Для нас распалась связь времен, брешь была чересчур широка — не десятилетняя разница в возрасте, но дистанция в тысячу лет из-за мировой войны, во время которой я была подростком и которая лишь слегка отразилась на моей жизни. Для Николаса же война все еще продолжалась мучительным кошмаром, она оставила в его сознании шрамы, которые тогда только-только затянулись. Разве могла я, девятнадцатилетняя девчонка, постичь те нервные стрессы, которые преследовали Николаса? И разве он способен был угадать, что под сомнительной маской самоуверенности я скрывала губительные микробы нерешительности и страха?
Какими бы ни были причины, разрыв произошел очень скоро. Через два года наша совместная жизнь почти потерпела крах. Когда Николас путешествовал — а путешествовал он нередко в поисках материала для своих книг, — он все чаще и чаще находил причины не брать меня с собой, и когда в конце концов я обнаружила, что путешествует он не один, я не удивилась, но очень обиделась и оскорбилась и — ведь я все же рыжая! — высказала все, что накипело.
Если бы я хотела удержать Николаса, мне следовало бы попридержать язык.
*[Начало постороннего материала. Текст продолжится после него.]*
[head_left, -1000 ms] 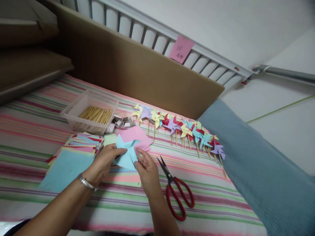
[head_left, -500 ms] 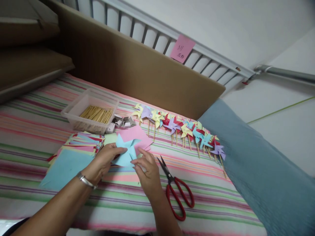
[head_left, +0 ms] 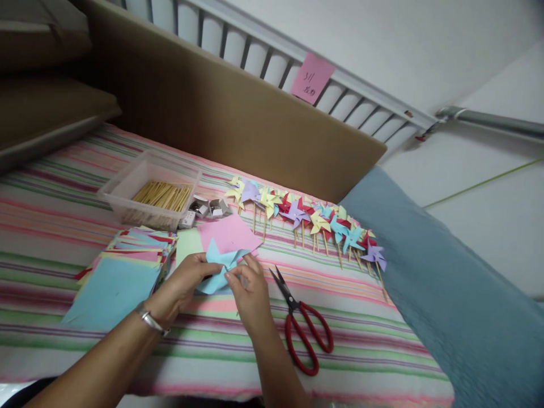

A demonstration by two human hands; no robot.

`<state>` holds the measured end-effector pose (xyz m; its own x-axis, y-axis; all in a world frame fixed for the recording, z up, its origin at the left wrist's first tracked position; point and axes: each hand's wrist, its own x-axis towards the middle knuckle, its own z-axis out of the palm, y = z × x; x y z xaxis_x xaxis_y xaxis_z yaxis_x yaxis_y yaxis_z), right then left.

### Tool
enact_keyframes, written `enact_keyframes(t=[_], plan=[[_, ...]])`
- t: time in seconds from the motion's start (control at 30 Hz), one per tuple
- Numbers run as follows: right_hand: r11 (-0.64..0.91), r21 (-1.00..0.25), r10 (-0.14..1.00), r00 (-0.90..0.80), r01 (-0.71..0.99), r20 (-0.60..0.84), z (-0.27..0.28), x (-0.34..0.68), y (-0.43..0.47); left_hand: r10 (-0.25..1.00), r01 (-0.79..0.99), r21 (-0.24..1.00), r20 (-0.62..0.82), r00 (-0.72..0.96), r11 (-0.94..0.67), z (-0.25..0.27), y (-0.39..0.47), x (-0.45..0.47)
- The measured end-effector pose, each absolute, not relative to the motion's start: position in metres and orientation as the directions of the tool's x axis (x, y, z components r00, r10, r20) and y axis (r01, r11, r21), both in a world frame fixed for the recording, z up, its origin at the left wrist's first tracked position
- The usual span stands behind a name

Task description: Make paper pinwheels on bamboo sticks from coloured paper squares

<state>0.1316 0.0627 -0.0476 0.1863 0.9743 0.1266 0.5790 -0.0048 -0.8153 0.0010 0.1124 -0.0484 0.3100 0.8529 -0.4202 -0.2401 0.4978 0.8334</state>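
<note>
A light blue paper pinwheel, partly folded, is held between both hands above loose sheets. My left hand is closed on its left side, the thumb pressing near the centre. With thumb and fingers, my right hand pinches a blade of the same pinwheel from the right. Pink paper and pale green paper lie just behind it. To the left of my left hand is a stack of coloured paper squares, a blue one on top.
Red-handled scissors lie at the right, blades slightly parted. A clear plastic box holds short wooden sticks, with small open boxes beside it. Finished pinwheels on sticks line the back right before a cardboard panel.
My right thumb and fingers have moved in toward the pinwheel's centre, folding a blade inward. The pinwheel has tilted and bent a little. The view has shifted slightly.
</note>
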Motion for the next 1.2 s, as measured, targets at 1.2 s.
enact_keyframes(t=[1.2], plan=[[-0.083, -0.937, 0.938, 0.343, 0.341, 0.042, -0.050, 0.137, 0.067, 0.816, -0.299, 0.770, -0.462, 0.348, 0.564, -0.046, 0.112, 0.001]])
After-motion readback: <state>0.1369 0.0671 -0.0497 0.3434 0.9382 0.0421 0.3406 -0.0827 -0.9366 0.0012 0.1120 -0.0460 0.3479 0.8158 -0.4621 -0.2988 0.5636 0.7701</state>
Я не могла соперничать с ним на поле битвы, где любовь становится слабостью и против грубого и безответственного цинизма можно бороться лишь гордостью. Он побеждал легко и порой даже не понимал, как жестоко…
В 1949 году мы развелись. Ради моей мамы, столь приверженной к англиканской высокой церкви, я оставила фамилию Николаса и до сих пор ношу обручальное кольцо.
Через некоторое время я даже вернулась в Лондон к Хьюго Монтефиору, который отнесся ко мне как ангел: замучил меня работой и ни разу не упомянул о Николасе. О нем вспоминала лишь мама, которая от случая к случаю осведомлялась о нем в письмах и дважды даже поинтересовалась, не думаем ли мы воссоединиться… Примерно через год меня это стало смешить, кроме тех случаев, когда я чувствовала себя настолько измотанной и усталой, что неизменное постоянство моей мамы и прихода Тенч-Аббас казались мне невыносимыми.
Итак, в середине мая 1953 года, когда люди за несколько недель начали стекаться в Лондон на коронацию и город оказался забит таким количеством народа, что можно было задохнуться, как-то утром Хьюго Монтефиор окинул меня долгим взглядом, потом оглядел меня снова и в ту же секунду приказал мне взять отпуск на две недели.
Я позвонила в Тенч-Аббас, трубку взяла мама.
— Отпуск? — переспросила она. — В начале июня? Прекрасно, дорогая. Вы приедете к нам или Николас полагает, что здесь скучновато?
— Мама, я…
— Ну да, телевизора у нас нет, — гордо сообщила мама, — но мы можем прослушать всю церемонию по радио.
Я мельком взглянула на окна салона Монтефиора, из которых, как с трибуны, открывался вид на Риджент-стрит.
— Это было бы чудесно, — ответила я. — Но, мама, милая, ты не станешь возражать, если я ненадолго съезжу куда-нибудь еще? Куда-нибудь подальше от всего… ну, понимаешь, где только горы, вода и птицы. Я подумывала об Озерном крае.
— Это недалеко, — с готовностью согласилась мама. — Скай.
Зная свою маму, я на секунду подумала, что она советует небеса[2] как наиболее подходящее место отдыха. Но потом она добавила:
— Твой отец говорил о нем на пикнике у Данхиллов. Понимаешь, целый день шел дождь, и пришлось сидеть в доме — ты же знаешь, дорогая, какой всегда идет дождь на пикниках у Данхиллов? Это так похоже на Мэйзи Данхилл. Однажды они были там две недели, так дождь шел каждый день!
— А… — осенило меня. — Скай.
— И там нет телевизора, — заключила мама.
— Да, как раз то, что мне необходимо, — серьезно согласилась я. — А миссис Д. дала тебе адрес?
— Гудки, — заволновалась мама. — Не может быть, чтобы мы говорили уже три минуты, они же знают, как меня расстраивают эти гудки. Так о чем мы… Ах да, Данхиллы… Знаешь, дорогая, они купили новый автомобиль, огромнейший, называется то ли «шакал», то ли «егерь», то ли как-то там еще и…
— «Ягуар», мама. Ты хотела дать мне адрес гостиницы, где останавливались Данхиллы.